Michael Lurvey with waste conversion freight container part of Resilience Model Village.

The University Economic Development Association (UEDA) has named a University of Hawaiʻi project as a national finalist in the innovation category. Tusi Avegalio, director of the UH Pacific Business Center Program (PBCP), was informed recently that the center’s Hauʻula Resilience Model Village submission had made the cut. National winners will be announced on October 1 at the UEDA national meeting in Reno, Nevada.

The Hauʻula Resilience Model Village will feature a waste conversion technology designed into a retrofitted freight container for mobility and easy deployment by land, air and sea. The thermal energy conversion of organic materials (TCOM) system utilizes a unique process to produce commercial carbon, soil amendments for agriculture and food production, fuel and atmospherically harvested water and should earn carbon credits. It is designed for island and remote rural communities and can be integrated in current economic development strategies, especially in the event of a disaster.
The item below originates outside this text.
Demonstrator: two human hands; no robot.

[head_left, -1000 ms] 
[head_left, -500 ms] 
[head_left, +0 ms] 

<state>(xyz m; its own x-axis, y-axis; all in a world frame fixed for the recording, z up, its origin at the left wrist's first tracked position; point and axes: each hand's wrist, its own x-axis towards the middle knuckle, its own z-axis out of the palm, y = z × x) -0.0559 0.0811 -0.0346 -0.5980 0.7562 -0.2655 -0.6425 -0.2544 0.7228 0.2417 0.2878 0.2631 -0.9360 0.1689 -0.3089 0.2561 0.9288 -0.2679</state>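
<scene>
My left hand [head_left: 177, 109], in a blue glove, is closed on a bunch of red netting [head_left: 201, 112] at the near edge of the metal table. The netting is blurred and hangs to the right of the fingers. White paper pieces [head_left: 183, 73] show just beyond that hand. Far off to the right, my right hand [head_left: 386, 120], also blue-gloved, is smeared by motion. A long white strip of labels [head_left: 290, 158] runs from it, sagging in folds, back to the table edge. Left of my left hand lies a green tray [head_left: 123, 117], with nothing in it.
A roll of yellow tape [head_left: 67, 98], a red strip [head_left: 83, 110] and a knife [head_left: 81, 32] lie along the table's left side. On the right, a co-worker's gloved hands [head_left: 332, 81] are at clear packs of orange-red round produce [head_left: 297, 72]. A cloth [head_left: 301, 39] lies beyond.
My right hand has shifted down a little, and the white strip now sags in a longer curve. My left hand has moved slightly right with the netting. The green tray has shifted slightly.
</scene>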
The Hauʻula coastal community and several other locations along the North Shore of Oʻahu, including the Polynesian Cultural Center, are being considered as demonstration pilot and training locations for the mobile TCOM System. The system, developed and patented by inventor Michael Lurvey, is designed for ease of use and maintenance by children as young as seven and adults 60 or older in villages and communities with limited access to technology. In addition to tons of green waste that can persist for months and years particularly from post disaster accumulation, TCOM processes and converts carbon-based waste (tires, plastics, sewage, biomass, etc.) into commercially viable by-products with no negative or harmful emissions.

“In today’s economic development environment, it is critically important for higher education institutions to be more engaged in their regional economies as partners with both government and business entities to lessen the impacts of economic disruptions and develop more resilience,” said Tim Hindes, UEDA executive director. “These finalists are the very top programs from across North America, generating impactful and sustainable results in the regions in which they are engaged.”

Pilot TCOM demonstrations are also planned for the 2019 Fourth Annual Global Breadfruit Summit hosted by the Polynesian Cultural Center, October 14–17. Initial TCOM demonstration sites are being planned for 2020 in Apia, Samoa and St. Croix, U.S. Virgin Islands.

The PBCP’s Pacific Regional Breadfruit Initiative won UEDA’s top award for research and analysis in 2014.